Cambodia prepares the killing fields of telecoms


Posted on July 28, 2014  /  0 Comments

Cambodia has drafted a law mandating all telcos “selling” their infrastructure including towers and underground cables to the Ministry of Posts and Telecommunications of Cambodia (MPTC). Subsequently, all operators surrender their licenses too. The government will decide how the access service providers will make reentry to their dispossessed infrastructure. And these draconian terms will be planted in the licenses the government will reinvent.

But licences and infrastructure are not all that is at risk with the government’s proposed reforms: One clause states explicitly that the MPTC will use the telecom sector as a tool to maintain social order.

“To ensure the effective security, national stability and public order, the minister of the MPTC has the right to order operators to transfer their systems, which control their telecom operations, to the Ministry.”

Telecommunications companies found to be in breach of the MPTC’s new suite of regulations could incur fines from $120,000 and up to $750,000, according to the draft document, with company executives’ even facing jail time if found guilty of operating outside of the law.

That’s in a nut-shell the government’s master plan to turn Cambodia into a regulatory minefield, as Pnom Penh Post elaborates.

Cambodia is the only coastal country in South East Asia that remains unconnected to a submarine cable.

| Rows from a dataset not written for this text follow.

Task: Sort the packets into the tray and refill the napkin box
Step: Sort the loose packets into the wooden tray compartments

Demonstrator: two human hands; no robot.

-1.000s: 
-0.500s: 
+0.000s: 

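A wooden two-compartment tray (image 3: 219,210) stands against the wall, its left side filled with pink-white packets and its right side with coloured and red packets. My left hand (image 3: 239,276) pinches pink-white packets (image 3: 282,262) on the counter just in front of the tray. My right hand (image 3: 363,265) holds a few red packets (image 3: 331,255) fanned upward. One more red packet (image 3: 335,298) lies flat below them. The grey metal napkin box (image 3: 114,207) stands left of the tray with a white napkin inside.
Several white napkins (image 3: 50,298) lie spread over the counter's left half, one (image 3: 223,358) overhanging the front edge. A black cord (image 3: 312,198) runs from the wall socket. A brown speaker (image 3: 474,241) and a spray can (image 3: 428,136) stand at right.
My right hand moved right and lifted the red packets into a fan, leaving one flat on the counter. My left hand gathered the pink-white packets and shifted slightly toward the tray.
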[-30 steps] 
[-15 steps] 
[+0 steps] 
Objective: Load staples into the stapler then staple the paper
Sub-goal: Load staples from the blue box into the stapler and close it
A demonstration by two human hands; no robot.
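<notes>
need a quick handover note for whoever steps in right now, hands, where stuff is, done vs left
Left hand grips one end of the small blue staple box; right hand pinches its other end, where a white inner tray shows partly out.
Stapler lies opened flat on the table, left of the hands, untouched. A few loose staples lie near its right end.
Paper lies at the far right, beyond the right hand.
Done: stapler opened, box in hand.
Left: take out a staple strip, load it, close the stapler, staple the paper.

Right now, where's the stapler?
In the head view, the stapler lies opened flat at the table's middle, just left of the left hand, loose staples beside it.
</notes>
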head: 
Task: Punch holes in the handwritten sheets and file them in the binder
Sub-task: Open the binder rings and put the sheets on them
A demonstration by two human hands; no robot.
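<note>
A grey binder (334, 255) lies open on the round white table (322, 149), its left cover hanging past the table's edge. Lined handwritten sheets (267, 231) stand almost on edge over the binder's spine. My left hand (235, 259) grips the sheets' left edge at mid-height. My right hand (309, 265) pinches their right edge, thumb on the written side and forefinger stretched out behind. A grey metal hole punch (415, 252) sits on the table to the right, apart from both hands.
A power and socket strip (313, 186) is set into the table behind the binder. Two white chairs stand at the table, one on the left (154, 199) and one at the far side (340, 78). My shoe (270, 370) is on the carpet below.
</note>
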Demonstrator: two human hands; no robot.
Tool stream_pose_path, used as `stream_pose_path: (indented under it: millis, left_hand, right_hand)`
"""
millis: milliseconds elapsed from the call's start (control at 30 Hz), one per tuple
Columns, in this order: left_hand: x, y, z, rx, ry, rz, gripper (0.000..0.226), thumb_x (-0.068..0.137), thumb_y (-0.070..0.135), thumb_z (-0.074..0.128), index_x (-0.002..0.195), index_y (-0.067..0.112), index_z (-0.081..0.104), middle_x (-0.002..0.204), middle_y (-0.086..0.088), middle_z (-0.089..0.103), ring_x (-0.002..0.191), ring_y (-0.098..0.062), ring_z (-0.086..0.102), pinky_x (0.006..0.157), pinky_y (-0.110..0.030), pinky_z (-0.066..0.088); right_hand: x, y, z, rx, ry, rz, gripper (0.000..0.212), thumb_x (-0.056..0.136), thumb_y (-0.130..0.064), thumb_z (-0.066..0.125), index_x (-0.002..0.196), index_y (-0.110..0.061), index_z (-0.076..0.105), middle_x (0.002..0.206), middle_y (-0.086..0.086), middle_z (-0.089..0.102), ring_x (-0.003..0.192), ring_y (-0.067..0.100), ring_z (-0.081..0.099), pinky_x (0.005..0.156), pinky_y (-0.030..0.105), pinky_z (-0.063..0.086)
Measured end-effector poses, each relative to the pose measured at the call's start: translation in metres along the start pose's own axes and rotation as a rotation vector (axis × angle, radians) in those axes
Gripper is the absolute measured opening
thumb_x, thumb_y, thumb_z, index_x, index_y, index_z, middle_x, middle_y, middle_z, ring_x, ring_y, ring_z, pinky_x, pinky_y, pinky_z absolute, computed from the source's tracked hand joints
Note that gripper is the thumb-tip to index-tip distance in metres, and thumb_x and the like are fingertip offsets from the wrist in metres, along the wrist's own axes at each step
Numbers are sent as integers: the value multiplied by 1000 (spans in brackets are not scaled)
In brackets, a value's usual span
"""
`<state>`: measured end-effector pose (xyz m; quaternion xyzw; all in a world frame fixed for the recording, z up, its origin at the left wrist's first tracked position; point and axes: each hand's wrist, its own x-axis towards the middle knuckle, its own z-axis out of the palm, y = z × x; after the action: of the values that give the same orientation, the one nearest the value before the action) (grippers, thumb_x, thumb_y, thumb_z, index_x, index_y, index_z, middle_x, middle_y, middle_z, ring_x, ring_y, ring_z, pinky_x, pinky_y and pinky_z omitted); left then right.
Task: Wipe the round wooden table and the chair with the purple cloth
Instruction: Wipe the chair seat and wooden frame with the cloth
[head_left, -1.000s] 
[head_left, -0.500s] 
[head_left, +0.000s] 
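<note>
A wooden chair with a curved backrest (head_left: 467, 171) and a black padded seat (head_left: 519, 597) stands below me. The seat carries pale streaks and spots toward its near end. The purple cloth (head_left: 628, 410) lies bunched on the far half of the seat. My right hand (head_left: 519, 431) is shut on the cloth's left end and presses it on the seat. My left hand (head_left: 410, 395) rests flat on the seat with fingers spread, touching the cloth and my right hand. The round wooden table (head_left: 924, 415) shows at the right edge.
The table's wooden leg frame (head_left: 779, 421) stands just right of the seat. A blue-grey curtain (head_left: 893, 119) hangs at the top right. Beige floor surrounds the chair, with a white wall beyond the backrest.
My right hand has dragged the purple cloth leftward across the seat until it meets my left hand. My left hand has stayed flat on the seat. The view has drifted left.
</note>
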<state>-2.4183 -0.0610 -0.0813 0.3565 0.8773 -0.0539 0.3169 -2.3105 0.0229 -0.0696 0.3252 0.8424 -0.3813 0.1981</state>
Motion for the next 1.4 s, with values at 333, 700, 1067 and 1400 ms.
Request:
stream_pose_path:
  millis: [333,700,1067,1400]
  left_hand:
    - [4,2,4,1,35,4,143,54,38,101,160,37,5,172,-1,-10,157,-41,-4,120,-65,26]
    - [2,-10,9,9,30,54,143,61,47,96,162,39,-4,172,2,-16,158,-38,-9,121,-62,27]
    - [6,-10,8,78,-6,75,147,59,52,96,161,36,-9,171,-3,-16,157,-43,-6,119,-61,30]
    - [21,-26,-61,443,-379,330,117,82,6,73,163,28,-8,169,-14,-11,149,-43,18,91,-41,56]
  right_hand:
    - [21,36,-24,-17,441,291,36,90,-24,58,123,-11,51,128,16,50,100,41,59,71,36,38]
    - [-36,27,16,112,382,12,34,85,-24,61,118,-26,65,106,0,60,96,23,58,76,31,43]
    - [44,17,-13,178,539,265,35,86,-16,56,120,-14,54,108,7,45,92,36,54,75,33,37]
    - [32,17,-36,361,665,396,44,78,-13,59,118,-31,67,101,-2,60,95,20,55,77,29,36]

It wasted the chance of joining Asia-America Gateway (AAG) submarine cable, as described in page 51 of this report of ESCAP. This study was released in ESCAP’s “Expert Group Consultation on Asian Information Superhighway and Regional Connectivity” on September 25, 2013 in Manila.

Cambodia’s regulator has proudly presented his country’s broadband initiatives and future plan in Manila. I find it utterly ludicrous today. I am also skeptic about any meaningful outcome from Asia Submarine-cable Express (ASE), Malaysia-Cambodia-Thailand or Asia Africa Europe-1 (AAE-1) undersea cable initiatives of Cambodia. It will be my great pleasure to be proven wrong!